**Assignment:**
Check each line of the material below for "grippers" and copy those where it appears.

**The data:**
========================================
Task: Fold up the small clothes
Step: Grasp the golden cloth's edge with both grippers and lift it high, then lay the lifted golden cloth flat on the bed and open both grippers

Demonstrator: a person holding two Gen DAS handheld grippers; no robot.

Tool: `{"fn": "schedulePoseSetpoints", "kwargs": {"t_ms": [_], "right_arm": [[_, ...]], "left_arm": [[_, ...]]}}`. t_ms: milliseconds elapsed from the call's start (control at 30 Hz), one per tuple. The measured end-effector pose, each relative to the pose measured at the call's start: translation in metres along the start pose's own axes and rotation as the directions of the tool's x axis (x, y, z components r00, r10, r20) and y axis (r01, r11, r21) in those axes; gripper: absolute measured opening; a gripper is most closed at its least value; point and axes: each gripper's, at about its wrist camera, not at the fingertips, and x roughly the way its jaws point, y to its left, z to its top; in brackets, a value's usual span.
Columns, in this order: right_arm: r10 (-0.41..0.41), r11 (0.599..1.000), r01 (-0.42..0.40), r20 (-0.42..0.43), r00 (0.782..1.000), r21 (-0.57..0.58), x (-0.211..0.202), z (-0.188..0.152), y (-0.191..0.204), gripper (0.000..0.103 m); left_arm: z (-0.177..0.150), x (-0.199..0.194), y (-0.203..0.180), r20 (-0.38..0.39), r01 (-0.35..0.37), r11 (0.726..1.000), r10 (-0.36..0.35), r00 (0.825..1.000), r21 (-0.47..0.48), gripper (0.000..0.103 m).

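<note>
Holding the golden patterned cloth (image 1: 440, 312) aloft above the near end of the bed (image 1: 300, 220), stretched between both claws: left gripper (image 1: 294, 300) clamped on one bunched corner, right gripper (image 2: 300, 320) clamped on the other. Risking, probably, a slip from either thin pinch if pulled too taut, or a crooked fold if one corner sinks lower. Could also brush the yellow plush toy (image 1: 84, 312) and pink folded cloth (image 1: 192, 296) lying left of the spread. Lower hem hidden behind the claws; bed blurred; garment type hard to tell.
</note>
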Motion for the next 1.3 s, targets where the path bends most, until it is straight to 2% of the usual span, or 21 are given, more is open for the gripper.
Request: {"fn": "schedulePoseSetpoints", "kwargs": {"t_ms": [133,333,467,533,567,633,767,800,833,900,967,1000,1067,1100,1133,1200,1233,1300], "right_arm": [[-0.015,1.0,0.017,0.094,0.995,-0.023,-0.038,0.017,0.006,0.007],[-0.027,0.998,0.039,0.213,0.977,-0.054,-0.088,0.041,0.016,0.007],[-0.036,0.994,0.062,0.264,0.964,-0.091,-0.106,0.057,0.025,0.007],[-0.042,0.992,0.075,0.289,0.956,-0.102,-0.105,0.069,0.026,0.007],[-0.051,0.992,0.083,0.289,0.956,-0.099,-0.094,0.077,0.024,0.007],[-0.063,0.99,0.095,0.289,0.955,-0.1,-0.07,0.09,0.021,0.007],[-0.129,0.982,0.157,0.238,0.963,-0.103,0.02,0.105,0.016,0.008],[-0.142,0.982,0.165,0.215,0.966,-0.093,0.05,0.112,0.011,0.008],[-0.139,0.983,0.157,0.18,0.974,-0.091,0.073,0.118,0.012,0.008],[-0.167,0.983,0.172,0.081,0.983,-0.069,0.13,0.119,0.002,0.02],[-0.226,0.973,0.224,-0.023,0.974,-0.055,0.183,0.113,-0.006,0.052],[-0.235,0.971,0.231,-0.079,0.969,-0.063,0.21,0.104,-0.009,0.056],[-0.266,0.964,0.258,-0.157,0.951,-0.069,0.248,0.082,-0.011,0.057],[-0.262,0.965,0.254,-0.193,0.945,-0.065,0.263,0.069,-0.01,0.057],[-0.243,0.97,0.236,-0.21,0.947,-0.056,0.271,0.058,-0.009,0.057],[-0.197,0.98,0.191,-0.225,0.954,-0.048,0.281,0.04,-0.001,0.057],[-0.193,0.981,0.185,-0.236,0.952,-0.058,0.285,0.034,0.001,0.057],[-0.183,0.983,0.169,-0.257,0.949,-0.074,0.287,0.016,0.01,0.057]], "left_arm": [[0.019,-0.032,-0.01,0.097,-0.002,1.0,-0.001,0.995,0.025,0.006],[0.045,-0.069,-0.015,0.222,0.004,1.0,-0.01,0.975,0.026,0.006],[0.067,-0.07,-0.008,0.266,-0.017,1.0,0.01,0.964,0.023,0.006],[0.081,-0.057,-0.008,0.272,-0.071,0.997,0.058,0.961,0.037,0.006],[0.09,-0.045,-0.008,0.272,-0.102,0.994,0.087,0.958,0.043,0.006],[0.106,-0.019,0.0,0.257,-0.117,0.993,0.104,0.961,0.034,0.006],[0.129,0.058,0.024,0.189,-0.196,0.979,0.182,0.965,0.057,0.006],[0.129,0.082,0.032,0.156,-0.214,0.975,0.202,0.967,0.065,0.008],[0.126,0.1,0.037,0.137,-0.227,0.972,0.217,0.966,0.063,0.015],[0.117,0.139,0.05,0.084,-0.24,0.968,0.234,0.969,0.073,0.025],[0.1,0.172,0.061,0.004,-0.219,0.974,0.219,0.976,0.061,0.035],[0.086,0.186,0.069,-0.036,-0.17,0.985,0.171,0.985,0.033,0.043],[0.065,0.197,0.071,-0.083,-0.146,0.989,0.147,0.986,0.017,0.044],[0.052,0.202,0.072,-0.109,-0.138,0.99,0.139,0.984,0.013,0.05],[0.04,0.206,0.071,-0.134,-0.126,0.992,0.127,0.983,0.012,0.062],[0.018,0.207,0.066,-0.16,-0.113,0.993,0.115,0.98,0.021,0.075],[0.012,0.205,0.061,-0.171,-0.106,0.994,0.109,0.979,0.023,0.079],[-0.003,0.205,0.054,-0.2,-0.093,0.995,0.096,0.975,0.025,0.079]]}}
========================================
**The completed task:**
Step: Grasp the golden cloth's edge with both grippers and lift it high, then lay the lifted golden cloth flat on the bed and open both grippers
Demonstrator: a person holding two Gen DAS handheld grippers; no robot.

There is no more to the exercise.